As Mason stepped through the front door, a shrill cry filled the air. Despite how the sound rang in his ears, his heart warmed.
Gwen sprinted through the short hallway between the kitchen and the entryway, her arms high overhead as she squealed, “Daddy!”
She tackled him with a hug.
“Hey there, kiddo,” he said, hugging her back.
Ten years old already, he could still remember the day he and Chase sat down with her mother, the woman who they arranged the adoption through.
“How was school today?” he asked before picking her up and lifting her high in the air the way she always liked.
She laughed as he put her back down, and she went on to talk about her day. He was relieved that it sounded like she hadn't caused any trouble, because Gwen’s chatting had a knack for annoying her teachers. And while she certainly did a lot in the way of disturbing the quiet of the dairy, Mason appreciated her for it. Hell, he would have missed the sound if she wasn't around to make it. In fact, ten years had gone by so quickly with her, and he was afraid of what life would be like in another six. They'd be different times, and she’d be a different person. He found himself far too uneasy about that day that shouldn’t have felt so near, but it only gave him a reason to hold on to precious moments even more and appreciate the time he had with the ones he loved most… for as long as he possibly could.
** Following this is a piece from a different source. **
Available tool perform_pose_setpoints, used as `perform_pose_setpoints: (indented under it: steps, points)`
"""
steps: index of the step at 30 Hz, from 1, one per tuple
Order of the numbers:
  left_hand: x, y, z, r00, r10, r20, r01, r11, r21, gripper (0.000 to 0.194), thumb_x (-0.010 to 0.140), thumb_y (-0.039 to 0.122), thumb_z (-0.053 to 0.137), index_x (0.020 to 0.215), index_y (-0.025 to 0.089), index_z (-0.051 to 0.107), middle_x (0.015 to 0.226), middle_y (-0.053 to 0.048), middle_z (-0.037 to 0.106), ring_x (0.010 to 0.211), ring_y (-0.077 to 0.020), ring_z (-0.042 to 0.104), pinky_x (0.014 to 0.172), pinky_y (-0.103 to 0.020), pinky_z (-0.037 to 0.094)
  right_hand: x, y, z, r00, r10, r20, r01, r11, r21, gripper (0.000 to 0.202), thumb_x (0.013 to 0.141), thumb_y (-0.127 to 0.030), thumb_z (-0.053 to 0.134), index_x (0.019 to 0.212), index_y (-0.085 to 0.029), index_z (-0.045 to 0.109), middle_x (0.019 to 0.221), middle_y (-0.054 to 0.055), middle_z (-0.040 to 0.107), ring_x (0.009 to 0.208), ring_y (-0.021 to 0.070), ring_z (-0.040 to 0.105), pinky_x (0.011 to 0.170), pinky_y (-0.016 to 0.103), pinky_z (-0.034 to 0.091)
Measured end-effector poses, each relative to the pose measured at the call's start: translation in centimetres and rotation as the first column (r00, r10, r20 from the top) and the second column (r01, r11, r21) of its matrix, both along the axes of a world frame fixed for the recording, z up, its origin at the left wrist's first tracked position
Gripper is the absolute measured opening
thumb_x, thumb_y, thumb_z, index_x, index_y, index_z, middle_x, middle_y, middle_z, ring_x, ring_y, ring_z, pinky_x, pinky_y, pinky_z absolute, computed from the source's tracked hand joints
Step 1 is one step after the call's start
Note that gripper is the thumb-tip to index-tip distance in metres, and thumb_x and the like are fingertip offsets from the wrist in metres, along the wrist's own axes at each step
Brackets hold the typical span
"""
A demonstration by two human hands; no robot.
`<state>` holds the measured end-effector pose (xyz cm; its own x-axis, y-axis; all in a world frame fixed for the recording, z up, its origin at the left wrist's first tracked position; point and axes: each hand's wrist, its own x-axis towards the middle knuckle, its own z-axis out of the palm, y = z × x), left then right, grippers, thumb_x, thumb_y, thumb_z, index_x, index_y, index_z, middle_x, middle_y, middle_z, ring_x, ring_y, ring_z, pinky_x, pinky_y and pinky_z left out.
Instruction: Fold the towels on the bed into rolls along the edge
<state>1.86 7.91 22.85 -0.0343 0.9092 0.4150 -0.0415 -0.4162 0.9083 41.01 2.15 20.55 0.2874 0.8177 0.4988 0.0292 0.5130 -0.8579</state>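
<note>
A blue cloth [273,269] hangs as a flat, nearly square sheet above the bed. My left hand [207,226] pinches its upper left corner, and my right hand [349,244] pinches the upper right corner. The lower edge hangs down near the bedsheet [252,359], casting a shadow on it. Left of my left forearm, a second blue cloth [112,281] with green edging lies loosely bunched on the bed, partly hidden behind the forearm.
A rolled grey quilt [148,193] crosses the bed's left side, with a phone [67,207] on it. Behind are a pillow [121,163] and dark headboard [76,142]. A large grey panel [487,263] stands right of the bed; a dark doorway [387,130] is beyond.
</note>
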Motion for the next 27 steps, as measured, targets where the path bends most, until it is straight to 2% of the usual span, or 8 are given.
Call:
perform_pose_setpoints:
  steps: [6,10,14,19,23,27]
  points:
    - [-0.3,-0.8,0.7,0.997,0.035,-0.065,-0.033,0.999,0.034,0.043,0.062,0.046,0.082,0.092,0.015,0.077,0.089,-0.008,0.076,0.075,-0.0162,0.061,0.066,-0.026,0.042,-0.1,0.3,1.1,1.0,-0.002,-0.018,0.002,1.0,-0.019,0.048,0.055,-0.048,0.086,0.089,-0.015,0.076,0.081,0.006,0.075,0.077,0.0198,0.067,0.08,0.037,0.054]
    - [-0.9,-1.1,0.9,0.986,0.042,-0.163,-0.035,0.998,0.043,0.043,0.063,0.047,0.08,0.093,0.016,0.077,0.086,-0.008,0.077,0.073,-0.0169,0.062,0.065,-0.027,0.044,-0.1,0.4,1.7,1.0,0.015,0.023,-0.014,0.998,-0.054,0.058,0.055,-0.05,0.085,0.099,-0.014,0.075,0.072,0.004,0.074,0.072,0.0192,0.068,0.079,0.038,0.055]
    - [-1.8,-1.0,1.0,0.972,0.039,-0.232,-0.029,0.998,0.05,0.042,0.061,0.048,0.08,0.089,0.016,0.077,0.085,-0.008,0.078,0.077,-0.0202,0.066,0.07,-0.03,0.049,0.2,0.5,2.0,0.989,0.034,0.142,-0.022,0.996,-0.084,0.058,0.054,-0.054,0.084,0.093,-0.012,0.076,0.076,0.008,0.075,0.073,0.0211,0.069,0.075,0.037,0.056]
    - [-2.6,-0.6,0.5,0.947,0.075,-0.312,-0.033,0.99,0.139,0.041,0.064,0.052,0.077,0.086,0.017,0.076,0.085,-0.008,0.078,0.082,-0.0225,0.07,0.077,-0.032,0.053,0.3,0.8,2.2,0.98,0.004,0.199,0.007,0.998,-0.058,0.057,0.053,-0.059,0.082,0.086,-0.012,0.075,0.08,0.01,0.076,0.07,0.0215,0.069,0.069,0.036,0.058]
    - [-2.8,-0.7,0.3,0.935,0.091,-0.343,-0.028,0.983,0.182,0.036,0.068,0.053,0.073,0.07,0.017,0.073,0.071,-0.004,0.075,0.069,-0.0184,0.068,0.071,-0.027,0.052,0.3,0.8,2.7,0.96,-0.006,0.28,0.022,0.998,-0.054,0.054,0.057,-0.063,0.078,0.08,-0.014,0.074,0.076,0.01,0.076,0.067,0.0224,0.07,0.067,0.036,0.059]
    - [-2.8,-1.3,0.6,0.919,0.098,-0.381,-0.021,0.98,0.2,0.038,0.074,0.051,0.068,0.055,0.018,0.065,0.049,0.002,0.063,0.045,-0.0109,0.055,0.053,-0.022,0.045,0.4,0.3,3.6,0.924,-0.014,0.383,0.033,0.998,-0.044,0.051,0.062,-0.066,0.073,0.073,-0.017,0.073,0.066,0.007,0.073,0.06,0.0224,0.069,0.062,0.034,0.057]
As Gwen continued to catch him up on her day, he walked through the hallway into the kitchen where Chase sat at the kitchen table with their other daughter Julie.
She’d turned eight in March.
Chase jotted something down in her notebook as he pointed to something in her textbook. Mason walked up to him, seeing it was her math book. He was helping her with some simple equations.
“Julie having some issues in math?” Mason asked.
“She got most of them right on her homework, but I'm just showing her where she messed up. That'll make it easier next time,” Chase explained as he turned and caught Mason's gaze.
Chase froze as they made eye contact, as though he hadn’t seen him for days when really it had been maybe a few hours.
Chase flashed that beautiful smile of his—the one that had a way of dissolving all Mason's worries and stresses. Not that there were many. There were the usual issues that arose on the dairy, but Mason managed them just fine and had done so even as Pa had relinquished his responsibilities. As Mason stepped up to the challenge and maintained the dairy even better than he ever thought he could, Pa took the extra time to lounge around the house, reading on his Kindle. Occasionally, he even traveled on his own.
There were a few grays in Chase's hair and a few more lines on his face. There weren’t more than Mason's, but every line reminded him of the years they'd spent together and the years that he'd hope they would continue to enjoy.
It hadn't always been that easy. In the beginning, there was a lot of commuting. There was more irritation on his part than he had believed there would be, but they both cared so much and wanted it to work so desperately that they found a way, and Chase was lucky that his company wanted to work with him so much that they didn't mind him working from Georgia in a mobile position where he could review everything from the office he set up in the old guest bedroom of Pa's house. They'd moved that office to their own home years later, but Mason felt incredibly fortunate that they'd come upon an opportunity that allowed them to have everything they both needed—the careers, the lives that they'd worked so hard for, and each other.
And with their daughters in their lives, they really did seem to have everything that they could have possibly wanted.
“Y'all gonna be about ready to head over to Pa's for dinner?” Mason asked. “I'm sure Kent and Leslie will be eager to see y'all.”
Julie laughed and clapped her hands as Gwen jumped up and down, doing a little dance.
Kent and Leslie were Emery and Jasper's kids, twelve and ten. It was a much bigger family than they'd had in the past, and Mason loved that.